3i, the limited partner

The global private equity firm is demonstrating a penchant for investing in other firms’ funds. But don’t expect it to launch a fund of funds operation just yet, reports Andy Thomson.

Since Philip Yea was appointed its first external CEO just over a year ago, London-listed global private equity firm 3i has seemingly embraced an “out with the old, in with the new” philosophy in many different ways. Through the refining of its investment strategy, the opening of new offices and the drafting in of new talent to its senior management ranks, the firm has forced people – both inside and outside the organisation – to re-evaluate the 3i brand. But one easily overlooked aspect of this transformation is 3i’s emergence as a limited partner.

In fact, the firm has made three strategic investments in private equity funds over the last year. In the second half of 2004, it invested around $50 million in a Y50 billion ($468 million) fundraising by Japanese mid-market buyout firm MKS Partners. Chris Rowlands, 3i’s head of group markets, told PEO this investment was a “great way to maintain a window into the Japanese market”. To understand this statement a little better one needs to turn the clock back to 2003, when 3i closed its Japanese operations in the face of disappointing deal flow after being resident in the country for a decade. 3i has co-investment rights in the MKS fund which means it can remain active in the country while placing deal sourcing in the hands of an experienced local investor.

We have an office in Shanghai, but we were eager to learn more about investing in China

Chris Rowlands, head of group markets, 3i

In April 2005, the firm made its second commitment as a limited partner when investing $45 million in the second fund being raised by Beijing-based growth capital firm CDH China. The fund, which achieved a first closing on $162 million, is aiming for a final closing on $310 million. Here, says Rowlands, the idea is to supplement 3i’s existing direct investment activities in the country. “We have an office in Shanghai, but we were eager to learn more about investing in China and CDH has a terrific track record,” said Rowlands. “There are mutual advantages to the arrangement for both firms given our strong base and contacts in Europe and CDH’s in China.”

The third investment came when 3i accounted for the entire €100 million raised by Central European investor 3TS Capital Partners for its second fund in May. In this case, the investment arose from a five-year relationship with 3TS, which 3i inherited as part of its acquisition of German venture capital firm Technologieholding in 2000, and which it now runs as a joint venture with Finnish research and development agency SITRA. Rowlands says 3i has been impressed with 3TS’ performance over the years and that the commitment is designed to “beef up” the relationship. It is also designed to strengthen 3i’s presence in the Central and Eastern European region. 3TS has offices in Budapest, Prague and Warsaw.
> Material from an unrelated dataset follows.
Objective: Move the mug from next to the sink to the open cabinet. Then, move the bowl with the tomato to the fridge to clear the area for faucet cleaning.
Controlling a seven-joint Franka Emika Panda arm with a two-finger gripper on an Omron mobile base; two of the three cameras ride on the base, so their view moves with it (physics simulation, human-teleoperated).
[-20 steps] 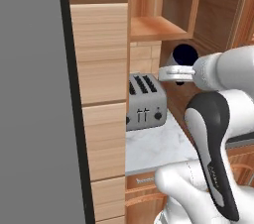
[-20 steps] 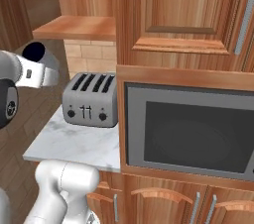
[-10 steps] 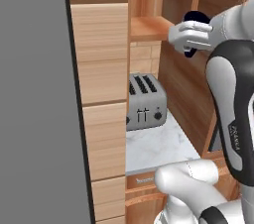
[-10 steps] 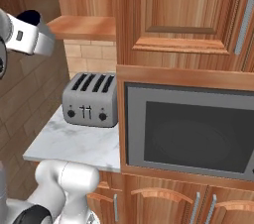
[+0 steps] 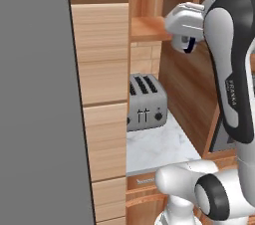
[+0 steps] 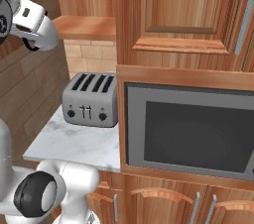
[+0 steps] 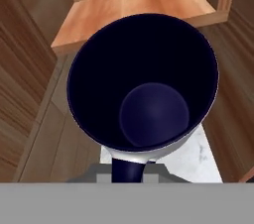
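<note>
Mug [image 7: 144, 84]: fills the hand view, its dark inside hiding both fingertips and the grip itself. In the left base view only its navy handle shows below the white hand. Microwave [image 6: 188, 134]: cut by the right edge. Toaster [image 5: 145, 102]: left side hidden behind the wooden panel.

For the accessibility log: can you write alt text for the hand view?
The mug, seen from above into its dark navy inside, is held just short of the open cabinet's wooden shelf. White marble countertop shows below it.
</note>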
In each of the three cases, 3i has had quite distinctive reasons for investing and no-one should expect the firm to become a regular addition to the LP ranks: “there’s no plan to be a fund of funds investor,” in Rowlands’ words.  Nor will it be the firm’s standard approach to entering emerging markets. Rowlands points out that in India, the firm has chosen to build its presence solely through direct investments because “we have a great brand awareness there and identified some great people”. He adds that there are no plans at present for any further fund commitments, but neither does he rule out such moves in future should they make strategic sense. In any event, making assumptions about what 3i will or will not do is a dangerous game these days.